しかし、ウイルスは変異する能力を持っていることでよく知られているということを指摘しておくことも重要です。しかし普通は、変異したウイルスはその種の特性を維持します。ウイルスがこれだけ長い間地球上にありながら、人間を壊滅させていないのはこのためです。

非常に稀なことですが、変異することで異種間に感染が起こることもあります。

ウイルスの変異についての分析によると、MERS、SARS、そして2019新型コロナウイルスでさえも、その起源はコウモリにあると言われています。

こちらもお読みください:犬のコロナウイルス感染症について

3.イヌコロナウイルスの感染の深刻度は?

3つのイヌコロナウイルスが科学者によって認められています。その内の2つはグループ1に属し、下痢を引き起こすなど互いにとても似ています。それが“CCov Ⅰ”と“CCov Ⅱ”で、両方とも軽い症状のためあまり気づかれません。

イヌコロナウイルスの感染が初めて報告されたのは1974年でした。ドイツにある犬の軍事部隊で深刻な腸炎が見られたことで、ウイルスが特定されたのです。

2003年には、3つ目のイヌコロナウイルスが報告されました。“CRCov”はグループ2に属し、循環器系の問題を引き起こす、深刻にもなりえるウイルスです。感染すると肺炎を引き起こしたり死に至らしめる恐れもあります。これはひどく混雑した状況に暮らす犬に起こる可能性が高いものです。

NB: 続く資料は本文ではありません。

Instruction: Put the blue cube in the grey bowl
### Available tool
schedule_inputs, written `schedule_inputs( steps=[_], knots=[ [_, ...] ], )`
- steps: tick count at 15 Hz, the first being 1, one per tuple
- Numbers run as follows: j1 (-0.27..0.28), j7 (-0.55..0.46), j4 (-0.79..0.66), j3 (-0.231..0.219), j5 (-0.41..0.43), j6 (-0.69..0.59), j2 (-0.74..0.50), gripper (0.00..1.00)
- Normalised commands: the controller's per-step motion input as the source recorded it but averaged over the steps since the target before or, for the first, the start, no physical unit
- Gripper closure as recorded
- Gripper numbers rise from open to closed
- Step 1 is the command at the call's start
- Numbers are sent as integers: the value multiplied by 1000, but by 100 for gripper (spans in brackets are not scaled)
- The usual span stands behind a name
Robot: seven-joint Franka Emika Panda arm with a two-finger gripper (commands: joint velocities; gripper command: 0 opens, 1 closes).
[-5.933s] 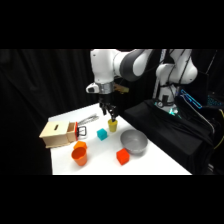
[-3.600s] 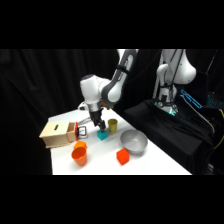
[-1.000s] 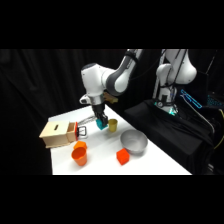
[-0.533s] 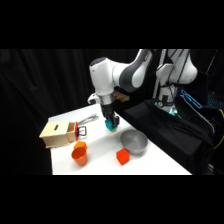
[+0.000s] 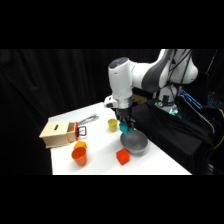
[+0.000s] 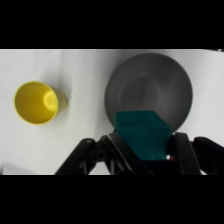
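The blue cube (image 6: 141, 133) is a small teal block held between the fingers of my gripper (image 6: 145, 150), which is shut on it. In the side view the gripper (image 5: 124, 130) hangs with the blue cube (image 5: 124, 129) just above the left rim of the grey bowl (image 5: 135, 143). The wrist view shows the grey bowl (image 6: 150, 85) right below the cube, round, shallow and with nothing inside it.
A small yellow cup (image 5: 113, 124) (image 6: 36, 102) stands beside the bowl. A red-orange cube (image 5: 123, 156) and an orange cup (image 5: 79, 154) sit near the front edge. A wooden box (image 5: 58, 134) lies at the left, with metal tongs (image 5: 89, 120) behind it.
My gripper took hold of the blue cube at the table's middle, lifted it, and carried it right to above the grey bowl.
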Motion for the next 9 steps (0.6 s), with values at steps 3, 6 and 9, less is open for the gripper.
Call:
schedule_inputs(
  steps=[3,6,9],
  knots=[
    [78,99,-293,69,127,156,-254,75],
    [57,21,-267,53,167,342,-135,75],
    [39,0,-204,39,123,411,-14,75]
  ],
)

“CRCov”によって引き起こされたアウトブレイクは非常に毒性が高く、汎親和性であるため、多くの臓器に影響を及ぼします。さらに、これは他の系統のウイルスと同様、犬伝染性気管気管支炎として知られる呼吸器系の感染症を引き起こします。

4.イヌコロナウイルスの感染頻度は?

さまざまな血清学やウイルス学の研究により、イヌコロナウイルスは犬の中にとても広く広まっているということがわかっています。特に、ケンネルや動物シェルターなどによく流行しています。

イヌコロナウイルスは腸に感染している罹患率が高いですが、致死率は高くありません。ウイルスは唾液やフンの中に多く出てくるため、糞口経路で広まります。

グループ2のケースについては、アメリカの研究で検査したイヌの50%が“CRCov”に対する抗体を持っていることが報告されています。これはこれまでの生活の中でこのウイルスにさらされたことがあるということを意味しています。

5.イヌコロナウイルスについて心配すべき?

その答えは「ノー」です。実際、グループ1のコロナウイルスについてはワクチンがあります。しかし、ほとんどの獣医さんは世界小動物獣医教会(WSAVA)の指示に従っています。感染は軽いものなので、ワクチンの使用を勧めていないのです。

汎親和性の“CRCov”が引き起こす感染については特別な治療法がありません。感染への対処法は、液体と電解質の適正なバランスを維持するためのサポート治療に焦点が当てられます。細菌の二次感染を治療するために、幅広い抗微生物剤が処方されることもあります。しかし、この治療法が勧められることはあまり一般的ではありません。

今だに汎親和性“CRCov”に対するワクチンはありません。イヌコロナウイルスに対して現在使われている不活性化ワクチンはほとんど効果がないことがわかっています。一番の予防法は、循環器系の感染症(パラインフルエンザウイルス、アデノウイルス、ジステンパー、気管支敗血症菌)に対するワクチンを打つことです。さらに、犬伝染性気管気管支炎になっている犬は、症状が消えるまで隔離した方がいいでしょう。